The Independent: The Iranian government claims it has captured a “spy ring” working for Israel and Britain which had planned to carry out “sabotage and assassinations” to undermine the impending national elections in the country.
By Kim Sengupta
The Iranian government claims it has captured a “spy ring” working for Israel and Britain which had planned to carry out “sabotage and assassinations” to undermine the impending national elections in the country.
Secret documents connected the 12 supposed agents to the UK and the Jewish state, according to the intelligence ministry in Tehran, which also claimed that “a remarkable amount of weapons including firearms and explosives” has been found.
Western diplomatic sources maintained the arrests had been stage-managed ahead of the polls for the presidency on 14 June which had become increasingly enmeshed in domestic recriminations over the banning of prospective candidates including all 30 women.

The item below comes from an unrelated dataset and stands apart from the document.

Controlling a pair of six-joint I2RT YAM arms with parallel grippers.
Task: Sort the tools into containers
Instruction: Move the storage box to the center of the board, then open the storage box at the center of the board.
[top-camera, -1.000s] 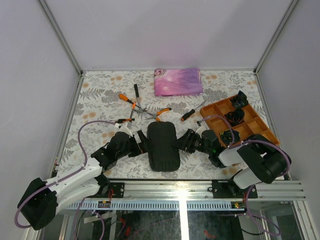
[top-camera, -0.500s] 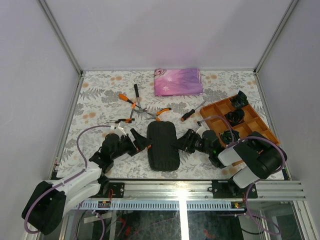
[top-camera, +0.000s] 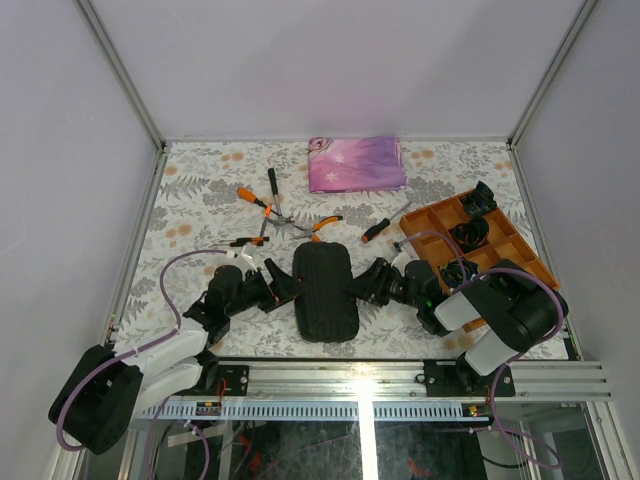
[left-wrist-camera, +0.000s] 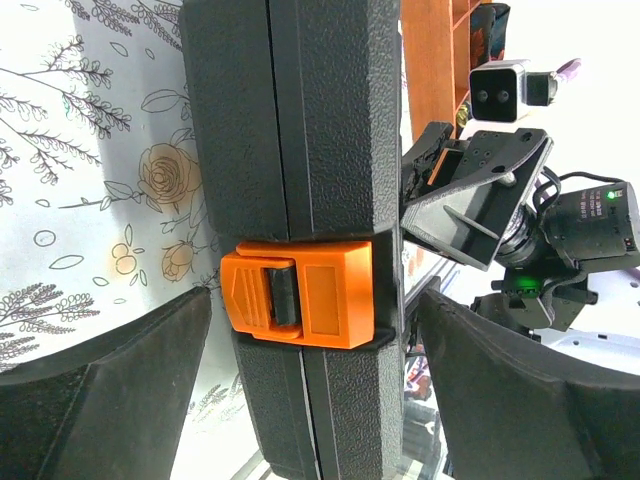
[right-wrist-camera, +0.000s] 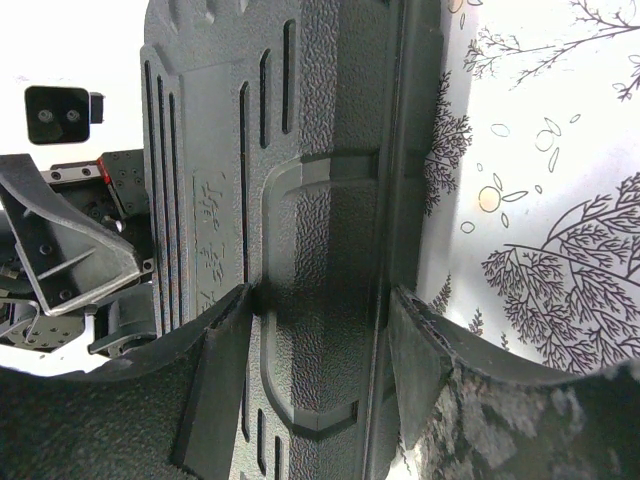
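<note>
The black tool case (top-camera: 324, 292) lies shut in the near middle of the table. My left gripper (top-camera: 283, 287) is open at its left edge, with a finger on either side of the orange latch (left-wrist-camera: 297, 293), which is closed. My right gripper (top-camera: 362, 285) is shut on the case's right edge (right-wrist-camera: 320, 150), with one finger on the ribbed lid and one under it. Behind the case lie orange-handled pliers (top-camera: 255, 200), a slim hammer (top-camera: 271, 190), more pliers (top-camera: 318, 226), a screwdriver (top-camera: 375, 229) and a small screwdriver (top-camera: 245, 241).
An orange divided tray (top-camera: 500, 262) with black coiled bundles stands at the right. A folded pink-purple cloth (top-camera: 356, 163) lies at the back. Grey walls enclose the table on three sides.
My left arm has drawn back to the left and its gripper now faces the latch from a little farther off. The case has shifted slightly left. My right gripper keeps its hold.
</note>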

However, the move also comes at a time of rising tension in the region over Tehran’s support for Bashar al-Assad in Syria’s civil war, continuing Israeli threats to carry out airstrikes on Iran’s nuclear programme and recent arrests of an alleged Iranian espionage network in Saudi Arabia.
Two “spies” were hanged in Iran a fortnight ago. Mohammed Heidari and Kouroush Ahmadi had been convicted, respectively, of working for Mossad and the CIA. The authorities stated other agents were being hunted and would meet the same fate.
Intelligence ministry officials claimed that the “British connection” among the current prisoners was linked to an “intelligence network operating out of the Indian subcontinent”; the head of the “terrorist cell” had been recruited by a “reactionary” Arabic country and he and his team were subsequently trained in Israel and given a list of targets to attack, some of which were designed to inflame relations between the majority Shia and Sunni communities.
Some of those detained, the Iranian authorities said, were members of the leftist Mujahedin Khalq Organisation (MKO) part of the exiled opposition movement which is no longer listed as a terrorist organisation by the US and EU. Tehran had accused Western governments, including the UK, of secretly backing MKO. Similar claims had been about Jundullah, Sunni opponents of the Iranian government, in Pakistan. The alleged British/Indian subcontinent link may, it is believed, be to do with this group.
Gholam Hossein Mohseni Ejei, Iran’s prosecutor-general, said the Islamic Republic was “ready to foil the enemies’ plots” ahead of the election. The arrests were made public just after the Tehran government announced that President Mahmoud Ahmadinejad had, “with God’s help”, escaped from an “accident” which almost brought down his helicopter. The Office of the President praised the pilot for his handling of the aircraft during the “unexplained” problems but did not make any claims of sabotage.
Iran had repeatedly accused Israel and the US of carrying out spying missions and Mossad had been blamed for the assassinations of a number of nuclear scientists.
A week ago Saudi authorities arrested 18 people, 16 of them Saudi citizens, an Iranian, and a Lebanese on suspicion of spying for Tehran.
In a statement issued by 37 Saudi Shia leaders last week, including religious leader Ayatollah Hassan al-Saffar, they accused the government of using the spying charges to escalate communal tensions and to detract public attention from other issues.